母親は自分の背中を押してくれるような気がした。何故ならば、彼女は王族に輿入れするために様々な手を使って家族の持って来た縁談を打ち捨て、自分の望む縁談を勝ち取った人だから。
……自分で自分の結婚相手を決めたいと思う気持ちはわかってくれるでしょう。
ヒルデブラントは母親を見上げたまま、口を開いた。
「……母上、私には今欲しいものがあります。手に入るかどうかわからないものなので、我儘でしかないことは私自身が一番よくわかっています。周囲の者は望むな、と言うでしょう。それでも、自分が欲しいものを望んでも良いのでしょうか?」
彼の言葉を聞いて赤い瞳を丸くした彼女がクスクスと嬉しそうに笑った。
「あら、ヒルデブラントはあの人の血が濃いのだと思っていたけれど、貴方もダンケルフェルガーの男なのですね」
彼女はヒルデブラントを自分の膝の上に座らせて、ゆっくりと優しく髪を梳きながら、語りかける。

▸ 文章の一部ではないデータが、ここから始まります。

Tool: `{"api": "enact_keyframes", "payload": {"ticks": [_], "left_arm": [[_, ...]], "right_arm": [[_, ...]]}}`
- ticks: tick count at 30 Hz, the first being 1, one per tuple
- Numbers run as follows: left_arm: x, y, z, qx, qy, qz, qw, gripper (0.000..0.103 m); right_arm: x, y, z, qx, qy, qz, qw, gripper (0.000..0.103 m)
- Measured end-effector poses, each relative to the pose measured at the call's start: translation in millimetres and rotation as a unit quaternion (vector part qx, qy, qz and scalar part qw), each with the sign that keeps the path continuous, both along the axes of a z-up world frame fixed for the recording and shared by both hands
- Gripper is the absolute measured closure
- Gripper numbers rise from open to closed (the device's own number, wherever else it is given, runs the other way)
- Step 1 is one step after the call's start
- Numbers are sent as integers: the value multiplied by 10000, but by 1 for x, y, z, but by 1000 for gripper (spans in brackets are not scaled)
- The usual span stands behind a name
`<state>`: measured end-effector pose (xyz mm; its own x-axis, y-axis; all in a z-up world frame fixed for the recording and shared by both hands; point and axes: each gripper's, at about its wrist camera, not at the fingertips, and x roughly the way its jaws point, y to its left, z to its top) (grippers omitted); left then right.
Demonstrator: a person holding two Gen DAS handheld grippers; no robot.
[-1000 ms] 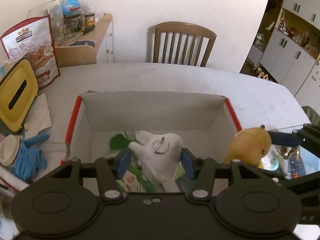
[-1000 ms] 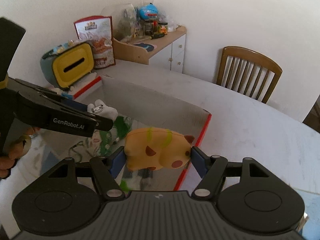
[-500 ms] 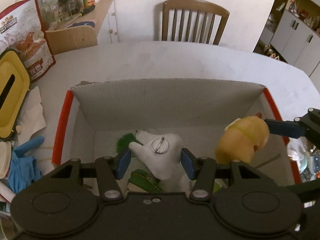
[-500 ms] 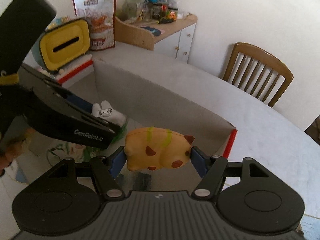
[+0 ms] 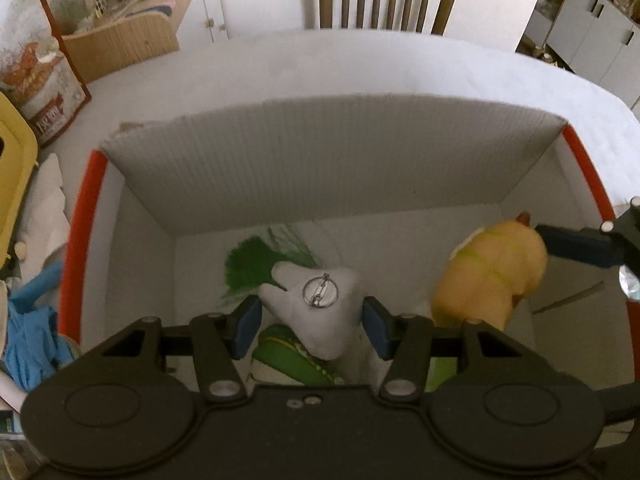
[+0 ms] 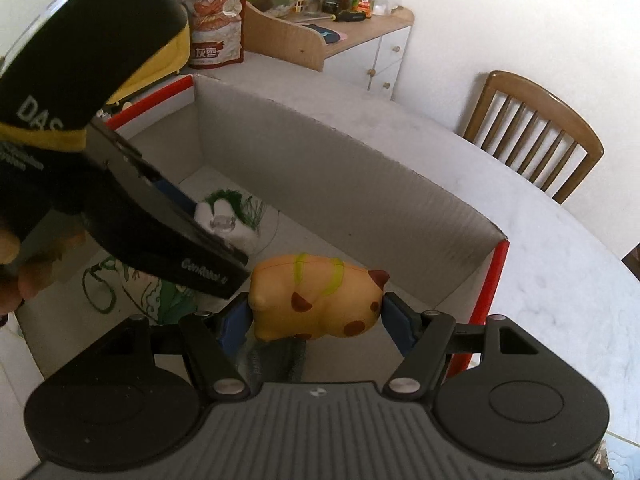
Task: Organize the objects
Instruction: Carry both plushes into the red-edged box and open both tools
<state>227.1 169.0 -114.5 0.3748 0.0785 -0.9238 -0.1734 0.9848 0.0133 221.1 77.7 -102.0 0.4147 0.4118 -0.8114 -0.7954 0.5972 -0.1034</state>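
The left tongs [image 5: 311,326] pinch a white plush tooth [image 5: 316,312] by its sides, its long axis running near to far, two stubby roots pointing far-left and a round metal pin clasp facing up. It hangs inside the open cardboard box [image 5: 332,164], above green-printed items whose shapes are hard to make out under the tongs. The right tongs [image 6: 316,320] pinch a yellow-orange cat toy [image 6: 316,300] end to end, its long axis lying left to right, the eared head toward the right; it has brown spots and pale green stripes across its back. It hangs over the box's right part, near the red-edged side wall [image 6: 490,280]. The box stands on the pale table [image 5: 360,68].
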Motion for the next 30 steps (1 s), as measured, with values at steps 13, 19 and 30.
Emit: {"api": "enact_keyframes", "payload": {"ticks": [13, 19, 30], "left_arm": [[-10, 7, 10, -92, -179, 201, 9996, 29], [-19, 4, 23, -48, -401, 238, 9989, 29], [-50, -21, 65, 26, -1008, 28, 9949, 29]], "right_arm": [[-7, -14, 12, 93, -133, -54, 9999, 28], [-12, -31, 31, 364, -170, -117, 9991, 28], [-28, -71, 69, 988, -153, -424, 9941, 28]]}}
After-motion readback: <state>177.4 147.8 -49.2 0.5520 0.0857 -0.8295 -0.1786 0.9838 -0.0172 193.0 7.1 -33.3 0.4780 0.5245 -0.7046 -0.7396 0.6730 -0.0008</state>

「欲しいものを得るために努力を重ねて力を蓄え、何度でも挑戦するのがダンケルフェルガーの男です」
「ヒルデブラント王子はダンケルフェルガーの男ではなく、王族です」
アルトゥールの溜息交じりの反論を笑顔一つで掻き消し、彼女は子守唄のような優しい声で息子に語り続ける。
「ヒルデブラント、自分の我儘を通すことは簡単なことではありません」
「はい」
「まず、周囲に大きな恵みを与えなければなりません。貴方が望む物を手に入れることが周囲にとって利となることならば、周囲は貴方が我儘を通すことに喜んで手を貸してくれるでしょう」
周囲の反対を封じるためには、自分と周囲の両方に利のある状況が必要だと母は言う。そうするためにあらゆる手を使わなければならないのだ、と教えてくれる。
「周囲を味方につけるためにはどうすれば良いのか、よく考えなさい。よく学びなさい。そして、勝ち取るために必要な力を付けなさい。諦めずに何度でも手を変え、品を変え、挑戦し続けなさい。貴方もダンケルフェルガーの男ならば、それができるはずです」
気合を入れるように母親がパンと軽く彼の両頬を叩いた。背中を後押しするような不敵な笑みを浮かべた母につられて、彼も力強く頷いた。
「精一杯努力します」
……グルトリスハイトを手に入れます。そして、私は二つの婚約を解消し、ローゼマインに求婚するのです。
そして、大きな決意を胸にヒルデブラントは貴族院へやって来た。
およそ一年ぶりに親睦会での再会である。小広間の一番奥に座るヒルデブラントの元へ少し背が伸びたローゼマインがヴィルフリートとシャルロッテに挟まれて挨拶にやって来る。
……何でしょう、あのキラキラは?
記憶通りの美しい夜空の髪に、記憶にない物が揺れている。ローゼマインが歩くたびに光を反射して存在を主張して揺れているのは虹色魔石が五つも付いている髪飾りだった。エーレンフェストから流行し始めた花の髪飾りに、揺れる虹色魔石の髪飾りが添えられている。去年は身につけていなかったから、保護者に贈られた物ではないはずだ。
……もしかして、あれを贈ったのはヴィルフリートでしょうか?
そう考えた途端に胸の奥がジリジリと焼けるような嫌な気分になった。ならば、ローゼマインに求婚しようと思えば、あれ以上の魔石を贈らなければならない。そうでなければ、ローゼマインは自分に見向きもしないだろう。
当然のようにローゼマインの手を取って、挨拶を終えたヴィルフリートが去っていく。いつか、あの位置に自分が立つのだ。
……グルトリスハイトに虹色魔石……。
高い目標を見据え、ヒルデブラントはテーブルの下できつく拳を握りしめた。